◆ **What you have to do**
The answer is a single number: the count of lines below in which the word "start" appears.

◆ **Supplied records**

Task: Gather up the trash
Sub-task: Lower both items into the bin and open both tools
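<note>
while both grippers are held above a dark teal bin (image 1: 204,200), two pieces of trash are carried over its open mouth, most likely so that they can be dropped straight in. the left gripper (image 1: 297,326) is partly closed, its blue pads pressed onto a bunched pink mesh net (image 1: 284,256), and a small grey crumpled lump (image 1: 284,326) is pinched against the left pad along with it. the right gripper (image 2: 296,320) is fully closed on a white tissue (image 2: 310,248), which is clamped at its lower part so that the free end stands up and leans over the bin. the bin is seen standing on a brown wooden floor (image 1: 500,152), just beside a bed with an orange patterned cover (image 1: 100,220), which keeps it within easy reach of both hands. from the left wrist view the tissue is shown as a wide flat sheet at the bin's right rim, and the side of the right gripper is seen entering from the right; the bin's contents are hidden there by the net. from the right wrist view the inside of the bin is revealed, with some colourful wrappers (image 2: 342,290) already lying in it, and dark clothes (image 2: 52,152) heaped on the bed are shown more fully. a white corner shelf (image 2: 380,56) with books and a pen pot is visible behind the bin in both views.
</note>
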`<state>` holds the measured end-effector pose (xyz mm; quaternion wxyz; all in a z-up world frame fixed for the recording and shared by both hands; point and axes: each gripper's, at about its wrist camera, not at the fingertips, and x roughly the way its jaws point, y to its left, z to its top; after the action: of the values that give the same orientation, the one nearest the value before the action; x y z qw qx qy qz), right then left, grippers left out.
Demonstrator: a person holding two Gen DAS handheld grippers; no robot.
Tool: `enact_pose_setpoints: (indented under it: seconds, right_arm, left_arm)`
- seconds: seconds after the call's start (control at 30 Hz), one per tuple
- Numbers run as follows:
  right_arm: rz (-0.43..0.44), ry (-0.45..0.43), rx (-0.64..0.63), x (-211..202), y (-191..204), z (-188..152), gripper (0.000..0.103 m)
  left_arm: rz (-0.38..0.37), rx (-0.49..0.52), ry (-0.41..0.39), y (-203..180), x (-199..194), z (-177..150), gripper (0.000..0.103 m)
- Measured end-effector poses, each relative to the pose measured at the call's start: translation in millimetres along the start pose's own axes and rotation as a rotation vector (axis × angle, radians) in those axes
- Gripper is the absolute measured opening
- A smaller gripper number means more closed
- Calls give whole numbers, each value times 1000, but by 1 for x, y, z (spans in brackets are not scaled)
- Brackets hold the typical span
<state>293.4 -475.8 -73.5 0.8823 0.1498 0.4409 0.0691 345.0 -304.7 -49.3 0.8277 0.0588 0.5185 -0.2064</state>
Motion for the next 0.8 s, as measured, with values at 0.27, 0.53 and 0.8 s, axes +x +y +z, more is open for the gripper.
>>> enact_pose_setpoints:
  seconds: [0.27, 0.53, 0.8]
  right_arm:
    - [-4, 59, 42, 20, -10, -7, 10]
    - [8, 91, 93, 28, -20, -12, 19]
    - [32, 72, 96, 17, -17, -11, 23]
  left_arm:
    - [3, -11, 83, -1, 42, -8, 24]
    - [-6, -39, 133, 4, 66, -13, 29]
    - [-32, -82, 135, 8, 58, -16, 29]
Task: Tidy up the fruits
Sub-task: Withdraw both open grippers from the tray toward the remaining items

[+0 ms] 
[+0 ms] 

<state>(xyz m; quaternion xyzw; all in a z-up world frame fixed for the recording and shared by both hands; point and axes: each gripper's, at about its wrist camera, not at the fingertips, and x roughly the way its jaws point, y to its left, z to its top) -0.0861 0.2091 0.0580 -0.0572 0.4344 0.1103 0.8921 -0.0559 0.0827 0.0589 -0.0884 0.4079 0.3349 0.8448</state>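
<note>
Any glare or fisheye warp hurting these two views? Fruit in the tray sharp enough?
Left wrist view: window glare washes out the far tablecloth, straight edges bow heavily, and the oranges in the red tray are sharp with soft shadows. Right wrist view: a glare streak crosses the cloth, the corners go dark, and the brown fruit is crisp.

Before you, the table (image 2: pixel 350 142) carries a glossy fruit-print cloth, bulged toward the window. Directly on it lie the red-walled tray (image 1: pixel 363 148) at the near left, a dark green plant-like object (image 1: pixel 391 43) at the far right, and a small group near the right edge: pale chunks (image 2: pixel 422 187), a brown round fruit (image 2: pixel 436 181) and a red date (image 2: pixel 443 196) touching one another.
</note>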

◆ **Task response**
2